Some Andersen partners left last year at E&Y India...

There was quite a bit of speculation in the press about it. I don't want to get into the details. We are market leaders and have confidence in the leadership here.

Do you think that integration of Andersen in India was not successful?

I would say that it was very successful. I spoke this morning to E&Y employees and there were several former Andersen people. They are part of E&Y. It's true that some of the former Andersen partners are no longer here. I wish them all the best in what they are doing. The fact that we have a very united organisation does not at all talk about the legacy of Andersen. I think it's a very successful integration.

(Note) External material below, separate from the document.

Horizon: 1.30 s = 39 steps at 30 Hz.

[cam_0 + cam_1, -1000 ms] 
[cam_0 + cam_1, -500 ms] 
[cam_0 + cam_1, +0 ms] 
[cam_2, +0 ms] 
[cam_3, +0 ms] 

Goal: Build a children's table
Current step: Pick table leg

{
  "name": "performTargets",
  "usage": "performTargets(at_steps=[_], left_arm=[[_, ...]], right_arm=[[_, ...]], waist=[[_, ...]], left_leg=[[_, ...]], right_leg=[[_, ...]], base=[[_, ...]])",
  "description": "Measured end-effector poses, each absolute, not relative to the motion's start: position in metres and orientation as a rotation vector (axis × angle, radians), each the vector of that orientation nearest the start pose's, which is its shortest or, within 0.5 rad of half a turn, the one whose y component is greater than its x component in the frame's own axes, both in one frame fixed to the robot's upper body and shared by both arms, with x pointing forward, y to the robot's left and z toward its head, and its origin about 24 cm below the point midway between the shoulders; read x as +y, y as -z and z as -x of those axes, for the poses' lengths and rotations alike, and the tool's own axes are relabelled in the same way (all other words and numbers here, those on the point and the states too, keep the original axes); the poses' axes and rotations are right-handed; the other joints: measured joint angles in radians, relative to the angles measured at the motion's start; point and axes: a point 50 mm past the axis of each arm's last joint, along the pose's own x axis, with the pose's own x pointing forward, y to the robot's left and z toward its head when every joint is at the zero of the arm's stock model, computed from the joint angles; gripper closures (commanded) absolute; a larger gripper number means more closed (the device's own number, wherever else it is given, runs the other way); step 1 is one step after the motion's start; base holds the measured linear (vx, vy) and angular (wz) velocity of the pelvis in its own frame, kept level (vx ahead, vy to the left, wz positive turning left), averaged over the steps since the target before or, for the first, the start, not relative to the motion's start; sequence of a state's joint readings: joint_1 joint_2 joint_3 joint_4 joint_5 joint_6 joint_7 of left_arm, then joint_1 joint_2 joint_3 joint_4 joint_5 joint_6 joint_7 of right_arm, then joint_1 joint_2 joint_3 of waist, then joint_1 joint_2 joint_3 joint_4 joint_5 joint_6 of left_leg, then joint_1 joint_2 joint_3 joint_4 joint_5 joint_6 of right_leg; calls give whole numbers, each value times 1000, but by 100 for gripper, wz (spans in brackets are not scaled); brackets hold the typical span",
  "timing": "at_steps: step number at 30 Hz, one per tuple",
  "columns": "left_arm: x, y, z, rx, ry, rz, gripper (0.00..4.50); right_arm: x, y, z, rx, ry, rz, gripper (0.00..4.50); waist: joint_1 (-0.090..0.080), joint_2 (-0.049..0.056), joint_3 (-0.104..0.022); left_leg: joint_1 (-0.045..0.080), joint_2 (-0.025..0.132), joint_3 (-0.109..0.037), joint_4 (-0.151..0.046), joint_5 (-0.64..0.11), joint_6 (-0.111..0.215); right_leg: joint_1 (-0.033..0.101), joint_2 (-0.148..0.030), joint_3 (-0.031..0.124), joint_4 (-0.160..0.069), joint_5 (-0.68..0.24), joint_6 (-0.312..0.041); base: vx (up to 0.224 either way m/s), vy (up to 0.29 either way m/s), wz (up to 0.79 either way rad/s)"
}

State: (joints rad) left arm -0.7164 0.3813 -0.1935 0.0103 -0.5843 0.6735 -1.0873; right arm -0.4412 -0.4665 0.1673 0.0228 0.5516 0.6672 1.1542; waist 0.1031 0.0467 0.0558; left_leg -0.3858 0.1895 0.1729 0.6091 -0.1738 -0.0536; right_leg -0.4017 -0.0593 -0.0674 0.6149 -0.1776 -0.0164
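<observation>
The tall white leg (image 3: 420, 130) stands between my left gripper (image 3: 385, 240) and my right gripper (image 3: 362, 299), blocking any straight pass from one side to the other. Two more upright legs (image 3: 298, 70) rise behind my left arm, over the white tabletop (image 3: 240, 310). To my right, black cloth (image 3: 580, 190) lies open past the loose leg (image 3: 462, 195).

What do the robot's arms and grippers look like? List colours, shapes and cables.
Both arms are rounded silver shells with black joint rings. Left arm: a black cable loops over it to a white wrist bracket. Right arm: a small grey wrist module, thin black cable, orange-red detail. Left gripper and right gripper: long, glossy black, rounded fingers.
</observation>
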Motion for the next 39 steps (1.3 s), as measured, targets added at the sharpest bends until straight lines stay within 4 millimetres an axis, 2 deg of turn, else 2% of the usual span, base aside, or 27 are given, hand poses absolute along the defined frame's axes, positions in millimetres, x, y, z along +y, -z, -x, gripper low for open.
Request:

What are your views on India?

I don't go to every one of the countries we operate every year. But the fact that I come here every year says a lot. Because India is incredibly important and I want to make sure that our global organisation is doing everything we can to support our practice here in terms of knowledge, industry strengths, resource and best practices. Also, a lot of great ideas are born in India, which will help E&Y globally. India and China are going to be the biggest economies in the world. So we want to make sure that we are leaders here and keep that position for the next five, 10, or 20 years.